Negar la estrecha relación entre emisión monetaria e inflación ya no resulta razonable. Los dirigentes y los economistas lo saben cabalmente. Sin embargo, la política contemporánea prefiere brindar una infantil e incorrecta descripción del problema.
Esto no es casualidad. El oficialismo no está dispuesto a dejar de emitir irresponsablemente porque ello implicaría reducir el gasto estatal con todo lo que conlleva esa determinación. Los políticos no desean hablar de ajuste. Temen por las consecuencias electorales que se derivan de ese término. Después de todo, son ellos los que se han ocupado con perseverancia de engordar el aparato estatal durante años. Desarmar ese engendro significaría, para su concepción de la política, una absoluta calamidad.
Su estrategia es buscar responsables fuera de su entorno, culpando a los especuladores, comerciantes y empresarios, formadores de precios, para luego fabricar la ficción de una verosímil conspiración que pretende sacarlos del poder. Sus intelectuales y técnicos se ocupan de darle contenido a la gran mentira, manoseando números, aportando rebuscados razonamientos y manipulando hechos aislados que hagan posible su interpretación.

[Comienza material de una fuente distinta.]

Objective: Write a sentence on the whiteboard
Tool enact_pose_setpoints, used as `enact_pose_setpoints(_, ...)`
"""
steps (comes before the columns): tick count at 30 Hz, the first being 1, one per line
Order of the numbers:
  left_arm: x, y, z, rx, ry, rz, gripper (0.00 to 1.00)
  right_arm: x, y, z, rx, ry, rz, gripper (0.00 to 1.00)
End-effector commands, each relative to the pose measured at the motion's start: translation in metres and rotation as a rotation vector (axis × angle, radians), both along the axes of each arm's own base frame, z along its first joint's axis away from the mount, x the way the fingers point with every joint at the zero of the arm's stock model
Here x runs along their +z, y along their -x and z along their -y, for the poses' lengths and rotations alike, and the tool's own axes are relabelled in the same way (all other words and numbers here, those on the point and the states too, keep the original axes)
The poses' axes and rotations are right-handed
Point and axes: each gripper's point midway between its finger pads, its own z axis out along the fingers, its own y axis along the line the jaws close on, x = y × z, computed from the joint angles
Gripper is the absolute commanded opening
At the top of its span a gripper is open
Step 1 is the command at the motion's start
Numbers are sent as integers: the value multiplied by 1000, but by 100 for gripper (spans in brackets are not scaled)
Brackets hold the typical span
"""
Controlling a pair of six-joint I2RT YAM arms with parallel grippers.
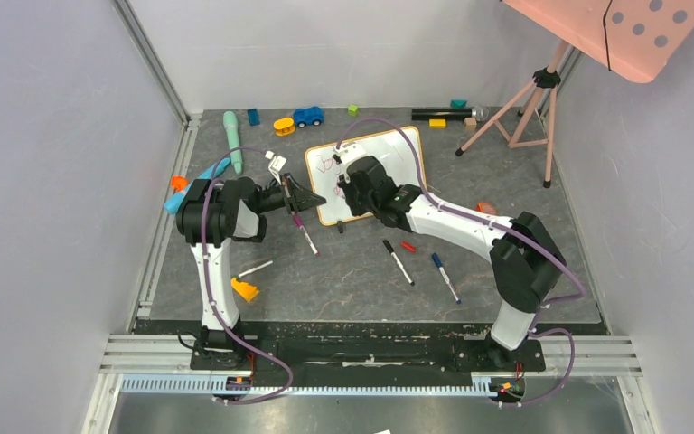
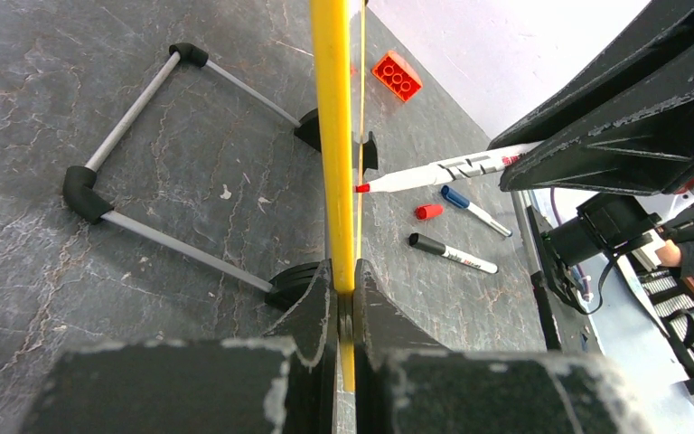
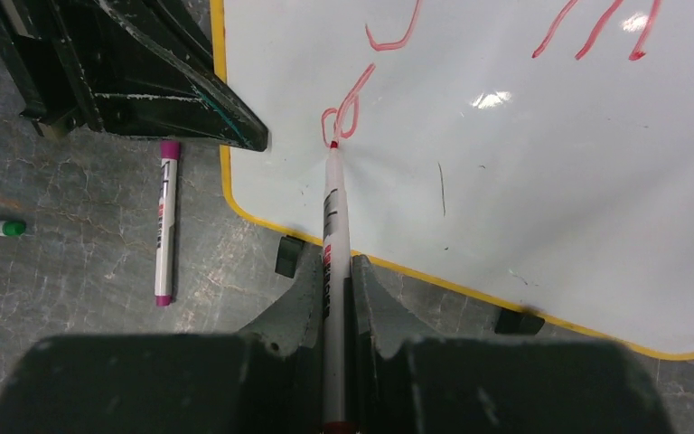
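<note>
While the dark worktop [image 1: 352,280] carries the whiteboard [image 1: 401,149], propped just above the centre of the overhead view, the writing step looks to be in hand and early. The left claw [image 2: 345,285] is clamped on the board's yellow left edge, steadying it. The right claw [image 3: 336,271] is closed on a red marker [image 3: 332,199], whose tip touches the board near its lower left corner. The sentence [image 3: 357,89] is only a few red strokes. Next comes, I judge, even tip pressure and small sideways strokes against a firmly held board.
</note>
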Motion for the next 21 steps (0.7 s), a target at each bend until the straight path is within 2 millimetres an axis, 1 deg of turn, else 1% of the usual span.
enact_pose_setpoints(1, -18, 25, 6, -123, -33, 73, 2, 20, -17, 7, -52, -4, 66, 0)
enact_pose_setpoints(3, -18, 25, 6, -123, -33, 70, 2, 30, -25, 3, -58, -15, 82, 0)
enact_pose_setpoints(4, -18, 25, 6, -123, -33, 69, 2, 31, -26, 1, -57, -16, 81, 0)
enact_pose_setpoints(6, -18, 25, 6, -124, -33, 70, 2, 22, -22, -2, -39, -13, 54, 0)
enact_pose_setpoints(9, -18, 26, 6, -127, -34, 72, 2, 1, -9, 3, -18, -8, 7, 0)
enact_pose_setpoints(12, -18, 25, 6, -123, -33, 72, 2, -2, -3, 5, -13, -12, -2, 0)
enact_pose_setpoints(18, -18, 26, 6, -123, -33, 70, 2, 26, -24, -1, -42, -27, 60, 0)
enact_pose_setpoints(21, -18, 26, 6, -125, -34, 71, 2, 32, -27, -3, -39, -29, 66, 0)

Instigan a la ciudadanía para que ataque a los supuestos culpables, con escraches y campañas de hostigamiento que erosionen el prestigio de las empresas hasta el punto de personalizar el embate señalando a los enemigos públicos como si fueran los verdaderos generadores de inflación. Ellos saben que no es cierto, lo que los convierte además en cínicos.
Si por un momento se aceptara su disparatada versión y la inflación fuera realmente engendrada por otros y no por la insensata emisión de moneda que ellos mismos instrumentan cotidianamente, cabría reclamarles entonces una decisión que resultaría tan simple como efectiva para resolver las dificultades del planeta. Si la emisión monetaria NO explica la inflación pues entonces podrían crear dinero ilimitado para todos, repartiendo millones entre los ciudadanos y así acabar definitivamente con la pobreza.
En ese mundo de ilusión, se podría dejar de trabajar y dedicar todo el tiempo al ocio, ya que el dinero fluiría mágicamente desde las arcas del Banco Central hacia las personas, sin esfuerzo alguno. Todos serían ricos. Pero en realidad no lo hacen porque la emisión genera inflación y ellos lo saben. Este lineal razonamiento refuta cualquiera de sus retorcidas teorías.
No es que ellos deseen convivir con la inflación. Es solo su daño colateral. En realidad no están preparados para dejar de emitir porque no conocen otra forma de hacer las cosas que gastar mucho, siempre con dinero ajeno. Les fascina repartir recursos. Es su especialidad. Hacer lo difícil no les sale, porque supone sacrificio, honestidad e inteligencia y tienen poco de eso.
Pero nada de esto se puede implementar sin la connivencia de otros actores. Por un lado, los opositores piensan demasiado parecido, por eso no proponen abiertamente la extinción de la herramienta emisora de dinero. Pero existe un cómplice necesario e imprescindible para que esto ocurra y es la expresa participación de una sociedad que se presta a este juego sin darse cuenta que es la que siempre paga los platos rotos.
A algunos les resulta más fácil ignorar las verdaderas causas de los problemas que enfrentarlas. Evadirse de la realidad es un mecanismo habitual, más aun cuando comprender el fondo de la cuestión implica admitir responsabilidades propias. No es fácil abandonar el aparente confort del presente para dedicarse a una nueva construcción más sensata, que requiere de un trabajo lento y sacrificado que incluye elevados costos.
La clase política conoce esta dinámica al detalle y con gran hipocresía la aprovecha. Lo hace a sabiendas, asumiendo que es el único modo que conoce de hacer política, llegar al poder y disfrutarlo. Los políticos prefieren hacerse los distraídos. Lo que preocupa es que la gente sea funcional a la mentira y se deje engañar ya no por falta de explicaciones, sino porque el diagnóstico ofrecido importa hacerse cargo y obrar en consecuencia.
A estas alturas ya no es ignorancia sino solo el deseo de vivir una fantasía. Hasta que la sociedad no exija que el Estado deje de gastar mucho y mal, los gobiernos seguirán recurriendo al saqueo sistemático vía impuestos, quedándose con una parte del esfuerzo de los individuos, endeudándose y apelando a la máquina de fabricar dinero para cubrir sus despilfarros.
Es la sociedad la que debe salir de este círculo vicioso. Para eso será necesario ocuparse en serio de resolver las causas profundas exhortando a los políticos para que hagan lo necesario y así abandonar de una vez por todas, el capricho de embestir los síntomas.